None of this has anything at all to do with Russia, or the Russian government, or Putin personally. RT is government-financed, but so is BBC (which, it has now been admitted, lied about the fake chemical attacks in Syria’s Douma, causing Trump to unleash a volley of cruise missiles on Syria, most of which, luckily, the Syrians managed to shoot down). But while the British may lie as they wish (and provoke war crimes as a result) the Russians aren’t allowed to say anything at all—because they are Russian.

To understand the rationale behind this bout of Russophobia, it is important to understand that it has nothing to do with “containing Russia” or anything of the sort (that project has already failed). Instead, Russophobia neatly serves the internal political needs of the US and other Western countries. Two trends—the gradual suppression of free speech and the gradual dehumanization of Russians—go hand in hand. Free speech can be suppressed because of “Russian trolls” and election results can be manually rearranged as needed because of “Russian meddling.”

What makes such measures necessary? The West is experiencing an entire series of crises that is beginning to form the classical pattern defined by Lenin as the revolutionary situation: the elites can no longer rule as before while their subjects can no longer live as before. Western establishment (primarily its Deep State component) is forced to confront this problem. How can it preserve its power and maintain control, all without changing course or even swapping out it deeply unpopular public-facing figureheads? It has decided to deal with this crisis by suppressing the public will. Since such suppression is incompatible with maintaining the fiction of democratic governance, democracy has got to go. That’s where the Russians come in handy: if the voters don’t vote as programmed, then an entire election can be annulled because of “Russian meddling.” “Russian trolls” and Russian “fake news” are helpful too: they offer an excuse for suppressing free speech.

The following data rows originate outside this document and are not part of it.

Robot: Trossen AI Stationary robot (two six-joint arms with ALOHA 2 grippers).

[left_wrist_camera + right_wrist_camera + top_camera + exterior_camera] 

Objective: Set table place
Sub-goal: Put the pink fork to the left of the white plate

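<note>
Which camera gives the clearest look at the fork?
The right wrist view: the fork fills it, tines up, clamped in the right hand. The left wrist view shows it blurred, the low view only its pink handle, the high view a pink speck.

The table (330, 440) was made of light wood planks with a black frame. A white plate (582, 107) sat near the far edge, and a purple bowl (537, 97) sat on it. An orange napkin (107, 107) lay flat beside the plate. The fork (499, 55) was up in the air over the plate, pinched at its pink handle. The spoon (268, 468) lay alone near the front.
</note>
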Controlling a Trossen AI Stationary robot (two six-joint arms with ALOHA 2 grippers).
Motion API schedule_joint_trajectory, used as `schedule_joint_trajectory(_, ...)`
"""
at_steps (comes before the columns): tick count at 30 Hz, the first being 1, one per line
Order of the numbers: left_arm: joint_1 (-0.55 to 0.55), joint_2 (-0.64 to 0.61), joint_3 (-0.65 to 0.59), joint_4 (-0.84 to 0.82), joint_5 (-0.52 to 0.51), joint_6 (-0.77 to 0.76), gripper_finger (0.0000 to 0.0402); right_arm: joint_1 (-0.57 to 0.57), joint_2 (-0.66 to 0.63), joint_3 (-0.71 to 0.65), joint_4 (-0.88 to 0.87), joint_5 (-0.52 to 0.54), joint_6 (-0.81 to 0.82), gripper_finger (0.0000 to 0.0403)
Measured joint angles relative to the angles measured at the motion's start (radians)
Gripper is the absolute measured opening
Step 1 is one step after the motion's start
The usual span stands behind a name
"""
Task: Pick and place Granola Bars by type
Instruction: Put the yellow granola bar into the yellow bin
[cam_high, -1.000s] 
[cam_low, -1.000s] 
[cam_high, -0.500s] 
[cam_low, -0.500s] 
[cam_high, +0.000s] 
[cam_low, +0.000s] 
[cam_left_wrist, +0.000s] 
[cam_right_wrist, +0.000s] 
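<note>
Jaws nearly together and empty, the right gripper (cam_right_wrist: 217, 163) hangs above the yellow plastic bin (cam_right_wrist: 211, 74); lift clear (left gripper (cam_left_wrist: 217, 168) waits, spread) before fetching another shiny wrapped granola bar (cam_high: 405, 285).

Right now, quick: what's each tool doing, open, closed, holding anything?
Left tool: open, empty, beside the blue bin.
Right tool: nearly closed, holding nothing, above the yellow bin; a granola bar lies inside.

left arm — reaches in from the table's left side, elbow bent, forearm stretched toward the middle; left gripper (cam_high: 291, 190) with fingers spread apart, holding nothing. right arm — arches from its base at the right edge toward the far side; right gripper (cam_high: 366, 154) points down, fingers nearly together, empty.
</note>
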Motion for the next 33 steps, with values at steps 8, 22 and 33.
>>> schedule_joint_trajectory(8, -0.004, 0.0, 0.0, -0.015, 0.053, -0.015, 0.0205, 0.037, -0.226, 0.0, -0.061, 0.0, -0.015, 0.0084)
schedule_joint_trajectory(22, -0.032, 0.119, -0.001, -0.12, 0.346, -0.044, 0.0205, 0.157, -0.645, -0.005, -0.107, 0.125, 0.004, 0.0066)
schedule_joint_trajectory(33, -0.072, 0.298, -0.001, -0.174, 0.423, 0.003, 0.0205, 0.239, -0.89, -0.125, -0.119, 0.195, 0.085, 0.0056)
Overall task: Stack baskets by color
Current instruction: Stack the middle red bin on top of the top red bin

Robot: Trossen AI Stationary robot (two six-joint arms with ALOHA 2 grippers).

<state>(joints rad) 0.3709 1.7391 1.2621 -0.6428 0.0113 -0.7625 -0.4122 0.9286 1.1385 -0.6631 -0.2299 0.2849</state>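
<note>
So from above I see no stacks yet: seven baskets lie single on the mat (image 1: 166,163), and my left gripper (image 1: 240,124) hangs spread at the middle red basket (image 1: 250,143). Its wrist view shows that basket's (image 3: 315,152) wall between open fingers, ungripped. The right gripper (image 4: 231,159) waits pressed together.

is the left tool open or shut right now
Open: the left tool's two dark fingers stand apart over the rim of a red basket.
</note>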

Having a phantom enemy is very helpful. First, there is nothing like the fear of an external enemy to force people to rally around their ruling elites. Second, since the enemy is a phantom, there is no danger of defeat in an actual war. But there is another danger: in the process of vilifying this phantom enemy, Russians as an ethnos are being progressively dehumanized. And the problem is that dehumanizing the enemy always results in degeneracy—not of the enemy, but of the dehumanizers themselves. Inevitably, it is the dehumanizers who end up running around on all fours, howling at the moon and having each other for dinner. Lies engender ignorance; ignorance engenders fear; fear engenders hatred; hatred engenders violence. At some point a horrific crime against Russians will take place, which will baptize both the Western elites and their Untermenschen in Russian blood, tying them together with bonds of criminal complicity. (This scenario has already been tested out in Eastern Ukraine.)

Before our eyes the most reactionary and the most chauvinistic and homicidal parts of Western financial elites are transforming Western “democracy” into a model terrorist dictatorship. But it is very hard to see what they could possibly hope to achieve other than the physical destruction of their own populations—if that can be considered an achievement. Perhaps their actual achievement will be in being able to carry out this destruction without having their own populations even notice that it is happening, lost as they are in a world of delusions fashioned out of false narratives endlessly blasted at them at high volume. We should feel lucky that a few voices are still able to pierce through the Bedlam, although we don’t know for how much longer. In the meantime, take a look around. This is what fascism looks like.